_What you have to do_. Using the data that follows, return exactly the lines from the one that contains "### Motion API" through the one that contains "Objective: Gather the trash", ends included.

(Records excerpted from a collection)

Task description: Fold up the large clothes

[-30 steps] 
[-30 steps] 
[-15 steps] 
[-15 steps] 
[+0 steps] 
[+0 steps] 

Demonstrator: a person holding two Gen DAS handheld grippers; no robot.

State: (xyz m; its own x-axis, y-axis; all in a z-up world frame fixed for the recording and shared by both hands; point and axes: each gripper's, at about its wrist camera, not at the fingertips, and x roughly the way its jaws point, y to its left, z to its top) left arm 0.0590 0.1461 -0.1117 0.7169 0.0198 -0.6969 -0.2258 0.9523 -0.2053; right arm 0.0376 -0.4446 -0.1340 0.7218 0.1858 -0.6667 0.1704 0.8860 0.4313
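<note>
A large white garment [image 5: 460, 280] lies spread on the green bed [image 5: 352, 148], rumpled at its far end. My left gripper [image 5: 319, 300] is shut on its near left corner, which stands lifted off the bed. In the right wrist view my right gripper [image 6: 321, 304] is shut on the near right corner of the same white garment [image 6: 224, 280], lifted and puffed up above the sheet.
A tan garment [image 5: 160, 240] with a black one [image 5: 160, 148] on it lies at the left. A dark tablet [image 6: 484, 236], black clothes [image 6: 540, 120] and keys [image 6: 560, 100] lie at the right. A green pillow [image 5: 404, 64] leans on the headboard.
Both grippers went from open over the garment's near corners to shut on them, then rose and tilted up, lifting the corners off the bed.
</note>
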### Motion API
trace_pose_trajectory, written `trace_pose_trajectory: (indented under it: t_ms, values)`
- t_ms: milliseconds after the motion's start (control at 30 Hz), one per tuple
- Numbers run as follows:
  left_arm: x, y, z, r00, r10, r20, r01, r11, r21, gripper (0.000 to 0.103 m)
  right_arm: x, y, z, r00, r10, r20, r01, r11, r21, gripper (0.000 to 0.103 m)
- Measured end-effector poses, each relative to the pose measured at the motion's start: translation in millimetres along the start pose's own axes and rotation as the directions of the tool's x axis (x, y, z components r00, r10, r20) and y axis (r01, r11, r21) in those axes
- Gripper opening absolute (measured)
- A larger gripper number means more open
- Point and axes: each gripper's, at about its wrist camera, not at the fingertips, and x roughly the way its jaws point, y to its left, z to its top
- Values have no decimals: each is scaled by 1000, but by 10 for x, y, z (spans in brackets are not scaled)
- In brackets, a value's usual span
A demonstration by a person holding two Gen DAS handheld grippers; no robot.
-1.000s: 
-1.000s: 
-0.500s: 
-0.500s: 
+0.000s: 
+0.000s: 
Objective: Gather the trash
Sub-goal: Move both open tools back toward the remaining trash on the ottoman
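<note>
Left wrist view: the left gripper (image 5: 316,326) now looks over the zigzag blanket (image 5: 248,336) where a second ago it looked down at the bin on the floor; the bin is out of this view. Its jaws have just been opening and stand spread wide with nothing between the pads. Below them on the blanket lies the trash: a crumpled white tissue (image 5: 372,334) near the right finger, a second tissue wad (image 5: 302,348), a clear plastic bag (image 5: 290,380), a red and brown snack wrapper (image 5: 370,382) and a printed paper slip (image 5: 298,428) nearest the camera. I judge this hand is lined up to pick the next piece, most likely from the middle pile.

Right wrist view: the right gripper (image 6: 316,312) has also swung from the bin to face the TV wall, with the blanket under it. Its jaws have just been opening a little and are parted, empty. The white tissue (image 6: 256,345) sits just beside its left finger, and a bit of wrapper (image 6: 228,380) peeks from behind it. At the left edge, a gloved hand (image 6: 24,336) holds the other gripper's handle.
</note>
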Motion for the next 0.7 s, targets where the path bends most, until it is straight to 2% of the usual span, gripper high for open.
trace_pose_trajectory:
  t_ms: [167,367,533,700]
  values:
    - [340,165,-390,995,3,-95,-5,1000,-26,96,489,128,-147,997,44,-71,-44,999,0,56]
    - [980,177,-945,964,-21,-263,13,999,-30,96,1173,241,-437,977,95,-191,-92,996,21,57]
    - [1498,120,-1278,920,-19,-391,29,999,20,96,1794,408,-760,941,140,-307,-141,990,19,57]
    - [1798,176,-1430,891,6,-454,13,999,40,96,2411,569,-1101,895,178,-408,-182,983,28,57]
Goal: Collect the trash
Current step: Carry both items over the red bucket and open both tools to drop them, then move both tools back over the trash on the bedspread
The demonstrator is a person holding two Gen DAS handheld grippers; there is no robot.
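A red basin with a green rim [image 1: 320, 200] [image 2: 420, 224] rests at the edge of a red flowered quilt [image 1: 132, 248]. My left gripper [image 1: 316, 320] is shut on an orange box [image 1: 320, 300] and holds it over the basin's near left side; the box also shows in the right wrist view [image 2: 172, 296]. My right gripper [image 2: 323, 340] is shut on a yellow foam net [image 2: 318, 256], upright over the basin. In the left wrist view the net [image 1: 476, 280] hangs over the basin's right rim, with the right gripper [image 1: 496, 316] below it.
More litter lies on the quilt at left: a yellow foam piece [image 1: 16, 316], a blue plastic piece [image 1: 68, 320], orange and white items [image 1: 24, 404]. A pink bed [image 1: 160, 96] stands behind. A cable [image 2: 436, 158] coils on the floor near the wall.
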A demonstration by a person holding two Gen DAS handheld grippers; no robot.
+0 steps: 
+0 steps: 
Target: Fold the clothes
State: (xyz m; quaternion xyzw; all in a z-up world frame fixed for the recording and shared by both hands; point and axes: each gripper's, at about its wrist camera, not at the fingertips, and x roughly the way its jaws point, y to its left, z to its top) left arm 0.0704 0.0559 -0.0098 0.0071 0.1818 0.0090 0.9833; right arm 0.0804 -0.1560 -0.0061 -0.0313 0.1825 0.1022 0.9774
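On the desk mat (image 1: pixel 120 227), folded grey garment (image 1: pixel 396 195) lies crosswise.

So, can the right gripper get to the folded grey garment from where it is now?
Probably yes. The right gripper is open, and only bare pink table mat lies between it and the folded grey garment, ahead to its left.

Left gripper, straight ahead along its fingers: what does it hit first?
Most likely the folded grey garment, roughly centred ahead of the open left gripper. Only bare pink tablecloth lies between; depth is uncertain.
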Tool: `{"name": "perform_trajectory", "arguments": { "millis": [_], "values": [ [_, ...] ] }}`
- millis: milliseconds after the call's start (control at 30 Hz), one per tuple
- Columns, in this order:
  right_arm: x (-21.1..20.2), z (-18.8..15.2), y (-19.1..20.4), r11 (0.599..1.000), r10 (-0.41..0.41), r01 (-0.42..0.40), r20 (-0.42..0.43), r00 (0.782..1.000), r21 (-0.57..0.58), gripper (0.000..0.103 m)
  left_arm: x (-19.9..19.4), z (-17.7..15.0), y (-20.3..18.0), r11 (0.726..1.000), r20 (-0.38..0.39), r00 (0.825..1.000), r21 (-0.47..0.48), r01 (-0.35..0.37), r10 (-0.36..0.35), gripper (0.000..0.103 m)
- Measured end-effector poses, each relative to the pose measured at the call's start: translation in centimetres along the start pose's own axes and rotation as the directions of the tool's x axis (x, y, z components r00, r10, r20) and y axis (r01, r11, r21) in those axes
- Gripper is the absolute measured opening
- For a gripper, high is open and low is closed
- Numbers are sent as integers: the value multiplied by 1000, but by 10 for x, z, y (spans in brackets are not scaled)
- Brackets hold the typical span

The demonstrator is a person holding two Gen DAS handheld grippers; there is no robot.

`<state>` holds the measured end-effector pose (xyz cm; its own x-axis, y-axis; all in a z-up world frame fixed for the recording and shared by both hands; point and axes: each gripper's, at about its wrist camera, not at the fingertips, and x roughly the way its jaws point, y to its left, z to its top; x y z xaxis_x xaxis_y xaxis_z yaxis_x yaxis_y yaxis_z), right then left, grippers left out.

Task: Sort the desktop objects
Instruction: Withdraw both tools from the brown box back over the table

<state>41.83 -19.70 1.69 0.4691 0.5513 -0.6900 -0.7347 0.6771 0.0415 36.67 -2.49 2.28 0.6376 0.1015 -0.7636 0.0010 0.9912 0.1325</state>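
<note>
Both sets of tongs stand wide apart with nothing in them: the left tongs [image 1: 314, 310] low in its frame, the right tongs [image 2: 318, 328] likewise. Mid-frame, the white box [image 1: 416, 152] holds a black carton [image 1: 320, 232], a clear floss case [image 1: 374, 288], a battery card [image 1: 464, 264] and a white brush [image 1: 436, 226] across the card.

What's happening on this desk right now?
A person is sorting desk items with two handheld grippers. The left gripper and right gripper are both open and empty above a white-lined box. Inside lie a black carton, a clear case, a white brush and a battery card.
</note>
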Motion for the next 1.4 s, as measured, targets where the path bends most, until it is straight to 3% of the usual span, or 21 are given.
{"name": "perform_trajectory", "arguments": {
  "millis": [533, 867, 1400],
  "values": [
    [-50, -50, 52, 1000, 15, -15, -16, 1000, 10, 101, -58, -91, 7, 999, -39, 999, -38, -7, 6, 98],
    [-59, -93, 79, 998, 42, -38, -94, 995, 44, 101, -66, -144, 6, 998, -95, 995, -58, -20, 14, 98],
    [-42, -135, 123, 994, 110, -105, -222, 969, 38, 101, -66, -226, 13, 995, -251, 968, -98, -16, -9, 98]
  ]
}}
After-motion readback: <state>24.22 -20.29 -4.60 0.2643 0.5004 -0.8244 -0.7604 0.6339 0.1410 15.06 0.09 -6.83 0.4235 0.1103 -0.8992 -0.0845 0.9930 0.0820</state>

_Exercise response_.
### Motion API
trace_pose_trajectory, written `trace_pose_trajectory: (indented under it: t_ms, values)`
- t_ms: milliseconds after the motion's start (control at 30 Hz), one per tuple
- Numbers run as follows:
  left_arm: x, y, z, r00, r10, r20, r01, r11, r21, gripper (0.000 to 0.103 m)
  right_arm: x, y, z, r00, r10, r20, r01, r11, r21, gripper (0.000 to 0.103 m)
- Measured end-effector poses, each relative to the pose measured at the motion's start: translation in millimetres along the start pose's own axes and rotation as the directions of the tool's x axis (x, y, z components r00, r10, r20) and y axis (r01, r11, r21) in those axes
- Gripper opening absolute (measured)
- A larger gripper number means more open
- Point and axes: each gripper's, at about its wrist camera, not at the fingertips, and x roughly the way its jaws point, y to its left, z to its top
- Values have no decimals: each is scaled by 1000, but by 10 for x, y, z (spans in brackets are not scaled)
- In brackets, a value's usual span
A demonstration by a person holding two Gen DAS handheld grippers; no robot.
-1.000s: 
-1.000s: 
-0.500s: 
-0.500s: 
+0.000s: 
+0.000s: 
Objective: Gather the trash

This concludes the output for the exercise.